The obvious use for antidepressants is for depression but now tricyclic antidepressants are used widely for back and chronic pain.
They have been proven to treat some cases of chronic pain. After my first visit to a pain clinic, I was put on a low dose of tricyclic antidepressants to treat my pain. At first, I was a little apprehensive about being labelled ‘depressed’ but then when I looked into the drugs I was being prescribed I understood the difference in them being used for pain rather than depression. The main difference was the strength of the drugs as for pain you are only given a low dosage but for depression, you are given a much larger dose.

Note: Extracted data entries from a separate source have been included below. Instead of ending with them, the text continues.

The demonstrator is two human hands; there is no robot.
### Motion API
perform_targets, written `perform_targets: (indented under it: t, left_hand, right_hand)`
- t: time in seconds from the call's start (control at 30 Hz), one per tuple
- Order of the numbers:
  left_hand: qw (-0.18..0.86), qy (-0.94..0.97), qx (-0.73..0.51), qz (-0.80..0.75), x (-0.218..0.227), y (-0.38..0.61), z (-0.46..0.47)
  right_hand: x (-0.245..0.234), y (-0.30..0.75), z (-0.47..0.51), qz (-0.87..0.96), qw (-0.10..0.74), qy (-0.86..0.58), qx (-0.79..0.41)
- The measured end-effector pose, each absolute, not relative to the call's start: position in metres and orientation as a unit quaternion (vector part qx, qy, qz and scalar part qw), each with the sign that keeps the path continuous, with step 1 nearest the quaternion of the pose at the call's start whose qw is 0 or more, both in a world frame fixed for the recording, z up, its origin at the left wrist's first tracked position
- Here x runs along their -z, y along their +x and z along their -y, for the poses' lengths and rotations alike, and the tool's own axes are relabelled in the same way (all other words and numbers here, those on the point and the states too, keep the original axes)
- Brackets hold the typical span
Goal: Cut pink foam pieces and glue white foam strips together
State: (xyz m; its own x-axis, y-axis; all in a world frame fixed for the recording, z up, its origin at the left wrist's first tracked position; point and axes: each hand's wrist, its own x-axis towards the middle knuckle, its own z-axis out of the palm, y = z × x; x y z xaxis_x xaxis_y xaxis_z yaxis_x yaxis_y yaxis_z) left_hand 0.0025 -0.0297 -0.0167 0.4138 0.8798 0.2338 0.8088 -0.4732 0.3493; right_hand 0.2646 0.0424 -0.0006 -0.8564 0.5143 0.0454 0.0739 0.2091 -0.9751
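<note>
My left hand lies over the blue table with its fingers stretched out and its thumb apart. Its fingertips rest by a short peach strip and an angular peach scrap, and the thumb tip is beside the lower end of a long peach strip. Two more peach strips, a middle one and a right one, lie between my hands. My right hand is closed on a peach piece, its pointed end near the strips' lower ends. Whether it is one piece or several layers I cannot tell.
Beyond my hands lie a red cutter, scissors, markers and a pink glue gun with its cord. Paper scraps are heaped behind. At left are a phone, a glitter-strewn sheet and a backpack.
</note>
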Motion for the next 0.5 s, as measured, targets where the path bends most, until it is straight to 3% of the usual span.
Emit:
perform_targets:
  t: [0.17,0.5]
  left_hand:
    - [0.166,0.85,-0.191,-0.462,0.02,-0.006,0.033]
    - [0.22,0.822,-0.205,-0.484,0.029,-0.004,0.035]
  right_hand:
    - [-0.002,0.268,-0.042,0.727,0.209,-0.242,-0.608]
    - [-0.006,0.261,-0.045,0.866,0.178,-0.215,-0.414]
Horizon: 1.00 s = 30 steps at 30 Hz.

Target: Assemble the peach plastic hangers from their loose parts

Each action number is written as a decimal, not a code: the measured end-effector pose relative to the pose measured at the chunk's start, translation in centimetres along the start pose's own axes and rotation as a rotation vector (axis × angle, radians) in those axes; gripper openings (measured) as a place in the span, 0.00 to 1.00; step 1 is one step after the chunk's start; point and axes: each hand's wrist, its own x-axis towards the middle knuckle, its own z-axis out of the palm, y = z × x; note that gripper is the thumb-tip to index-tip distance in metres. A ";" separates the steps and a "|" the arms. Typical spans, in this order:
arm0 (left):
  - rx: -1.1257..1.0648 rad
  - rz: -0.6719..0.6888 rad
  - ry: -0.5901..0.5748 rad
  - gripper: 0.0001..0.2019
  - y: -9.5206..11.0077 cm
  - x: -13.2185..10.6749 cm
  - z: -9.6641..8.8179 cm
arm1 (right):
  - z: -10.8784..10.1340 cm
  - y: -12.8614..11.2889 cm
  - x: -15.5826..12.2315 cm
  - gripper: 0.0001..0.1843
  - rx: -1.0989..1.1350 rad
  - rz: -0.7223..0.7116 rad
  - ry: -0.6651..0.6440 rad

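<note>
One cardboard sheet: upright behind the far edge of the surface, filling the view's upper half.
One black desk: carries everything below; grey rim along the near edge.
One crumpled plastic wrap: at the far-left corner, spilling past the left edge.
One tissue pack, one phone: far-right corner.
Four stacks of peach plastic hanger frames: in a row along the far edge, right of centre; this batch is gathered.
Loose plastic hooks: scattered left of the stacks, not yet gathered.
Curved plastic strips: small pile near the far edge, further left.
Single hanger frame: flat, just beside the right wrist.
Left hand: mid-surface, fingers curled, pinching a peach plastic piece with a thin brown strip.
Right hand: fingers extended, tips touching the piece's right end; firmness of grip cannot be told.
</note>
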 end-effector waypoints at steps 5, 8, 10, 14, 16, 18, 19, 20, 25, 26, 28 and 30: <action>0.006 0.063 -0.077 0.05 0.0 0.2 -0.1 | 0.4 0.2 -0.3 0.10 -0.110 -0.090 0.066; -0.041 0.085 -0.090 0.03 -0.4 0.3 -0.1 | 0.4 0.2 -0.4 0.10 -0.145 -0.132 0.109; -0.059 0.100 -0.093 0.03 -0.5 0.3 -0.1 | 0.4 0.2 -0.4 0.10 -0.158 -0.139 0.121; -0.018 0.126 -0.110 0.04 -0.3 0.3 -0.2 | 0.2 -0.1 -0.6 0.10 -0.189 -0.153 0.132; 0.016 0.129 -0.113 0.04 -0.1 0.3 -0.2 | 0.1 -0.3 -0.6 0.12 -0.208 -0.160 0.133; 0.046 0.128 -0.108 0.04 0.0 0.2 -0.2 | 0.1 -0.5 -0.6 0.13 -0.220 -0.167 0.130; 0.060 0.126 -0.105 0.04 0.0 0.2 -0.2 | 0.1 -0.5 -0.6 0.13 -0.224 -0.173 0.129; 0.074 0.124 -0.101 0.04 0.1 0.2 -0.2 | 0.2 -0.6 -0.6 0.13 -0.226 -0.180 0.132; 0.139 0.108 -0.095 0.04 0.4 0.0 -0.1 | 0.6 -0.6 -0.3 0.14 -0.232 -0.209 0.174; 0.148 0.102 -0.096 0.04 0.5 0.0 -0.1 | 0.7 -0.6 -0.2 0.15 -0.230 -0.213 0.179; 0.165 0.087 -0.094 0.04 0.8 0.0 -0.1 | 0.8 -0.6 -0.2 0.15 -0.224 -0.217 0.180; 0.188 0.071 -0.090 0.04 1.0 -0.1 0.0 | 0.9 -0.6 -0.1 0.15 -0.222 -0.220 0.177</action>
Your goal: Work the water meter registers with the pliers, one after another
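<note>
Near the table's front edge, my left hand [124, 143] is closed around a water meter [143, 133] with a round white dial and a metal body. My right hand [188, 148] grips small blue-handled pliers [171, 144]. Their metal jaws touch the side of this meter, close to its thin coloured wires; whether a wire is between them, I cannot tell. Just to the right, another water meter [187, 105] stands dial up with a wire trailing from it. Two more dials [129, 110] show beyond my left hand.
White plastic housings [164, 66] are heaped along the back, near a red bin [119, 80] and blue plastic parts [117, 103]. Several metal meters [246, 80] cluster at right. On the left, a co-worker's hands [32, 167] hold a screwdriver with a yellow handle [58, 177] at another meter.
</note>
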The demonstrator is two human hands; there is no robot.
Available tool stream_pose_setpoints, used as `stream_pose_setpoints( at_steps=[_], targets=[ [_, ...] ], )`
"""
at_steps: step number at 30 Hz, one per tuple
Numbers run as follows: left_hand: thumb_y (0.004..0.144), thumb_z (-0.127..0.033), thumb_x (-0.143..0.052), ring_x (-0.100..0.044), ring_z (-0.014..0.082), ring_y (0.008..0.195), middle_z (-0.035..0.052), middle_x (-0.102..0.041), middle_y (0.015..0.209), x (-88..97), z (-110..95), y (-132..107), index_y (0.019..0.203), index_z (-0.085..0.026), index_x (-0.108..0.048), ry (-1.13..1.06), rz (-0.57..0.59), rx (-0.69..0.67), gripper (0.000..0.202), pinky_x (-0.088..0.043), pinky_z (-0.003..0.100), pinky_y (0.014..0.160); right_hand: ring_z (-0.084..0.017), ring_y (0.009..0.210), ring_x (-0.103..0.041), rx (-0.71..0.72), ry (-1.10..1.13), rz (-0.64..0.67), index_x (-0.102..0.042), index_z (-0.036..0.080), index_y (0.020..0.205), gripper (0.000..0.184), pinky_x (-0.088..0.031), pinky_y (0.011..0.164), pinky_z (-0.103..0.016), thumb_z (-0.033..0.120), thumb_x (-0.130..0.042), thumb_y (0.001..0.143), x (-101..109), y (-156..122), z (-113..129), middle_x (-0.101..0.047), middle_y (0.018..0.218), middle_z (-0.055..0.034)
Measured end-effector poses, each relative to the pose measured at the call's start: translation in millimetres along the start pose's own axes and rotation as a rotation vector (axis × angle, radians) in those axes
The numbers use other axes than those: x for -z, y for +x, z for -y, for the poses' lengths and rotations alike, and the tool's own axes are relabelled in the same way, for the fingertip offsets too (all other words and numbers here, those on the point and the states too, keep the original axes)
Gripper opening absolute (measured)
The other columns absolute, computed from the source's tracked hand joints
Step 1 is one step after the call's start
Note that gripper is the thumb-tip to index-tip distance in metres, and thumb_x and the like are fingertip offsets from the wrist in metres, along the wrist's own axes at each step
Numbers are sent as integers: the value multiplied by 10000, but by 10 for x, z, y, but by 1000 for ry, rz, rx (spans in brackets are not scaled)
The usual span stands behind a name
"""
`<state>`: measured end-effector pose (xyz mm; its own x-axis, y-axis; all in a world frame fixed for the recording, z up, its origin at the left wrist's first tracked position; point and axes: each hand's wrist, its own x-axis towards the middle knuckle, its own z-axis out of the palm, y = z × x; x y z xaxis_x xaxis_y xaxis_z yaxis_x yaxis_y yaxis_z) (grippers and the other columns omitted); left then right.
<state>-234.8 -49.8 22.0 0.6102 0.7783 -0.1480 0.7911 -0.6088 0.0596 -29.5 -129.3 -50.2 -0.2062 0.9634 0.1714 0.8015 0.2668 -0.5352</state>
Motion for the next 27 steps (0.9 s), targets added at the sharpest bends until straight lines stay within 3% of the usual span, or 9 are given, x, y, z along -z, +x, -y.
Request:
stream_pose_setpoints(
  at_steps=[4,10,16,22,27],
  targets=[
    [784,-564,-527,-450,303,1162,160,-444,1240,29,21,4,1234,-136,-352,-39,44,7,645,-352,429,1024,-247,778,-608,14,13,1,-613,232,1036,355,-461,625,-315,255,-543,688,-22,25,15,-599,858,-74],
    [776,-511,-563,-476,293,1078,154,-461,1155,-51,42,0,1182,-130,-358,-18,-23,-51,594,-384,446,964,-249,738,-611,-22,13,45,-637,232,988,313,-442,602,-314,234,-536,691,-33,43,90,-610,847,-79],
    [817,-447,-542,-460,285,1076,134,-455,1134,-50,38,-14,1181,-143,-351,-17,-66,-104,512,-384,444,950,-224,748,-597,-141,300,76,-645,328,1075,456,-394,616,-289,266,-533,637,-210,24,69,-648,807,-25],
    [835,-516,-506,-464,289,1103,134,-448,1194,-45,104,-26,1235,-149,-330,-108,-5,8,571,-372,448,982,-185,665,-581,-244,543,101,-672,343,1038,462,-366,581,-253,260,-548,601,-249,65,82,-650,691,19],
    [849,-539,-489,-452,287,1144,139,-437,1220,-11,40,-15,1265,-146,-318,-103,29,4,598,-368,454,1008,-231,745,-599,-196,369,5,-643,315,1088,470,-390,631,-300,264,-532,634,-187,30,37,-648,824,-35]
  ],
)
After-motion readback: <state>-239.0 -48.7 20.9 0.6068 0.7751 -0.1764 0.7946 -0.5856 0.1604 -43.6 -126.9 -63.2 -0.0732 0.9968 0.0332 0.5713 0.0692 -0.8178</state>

Amitriptyline and Nortriptyline are one of the most widely used tricyclic antidepressants used for the treatment of chronic pain which I take at night. They explained to me that it works as a muscle relaxant for my pain and although I was prescribed 10mg I was told I could more than double the amount if I needed it. If the medication is ineffective, your dose can be gradually increased. This approach will help to lower the risk of side effects.
It also says to avoid drinking alcohol while you are taking either of them as the combined effects can make you feel very drowsy. This is important to remember as I found you really do feel very drowsy and drunk if you have had a drink before you take them.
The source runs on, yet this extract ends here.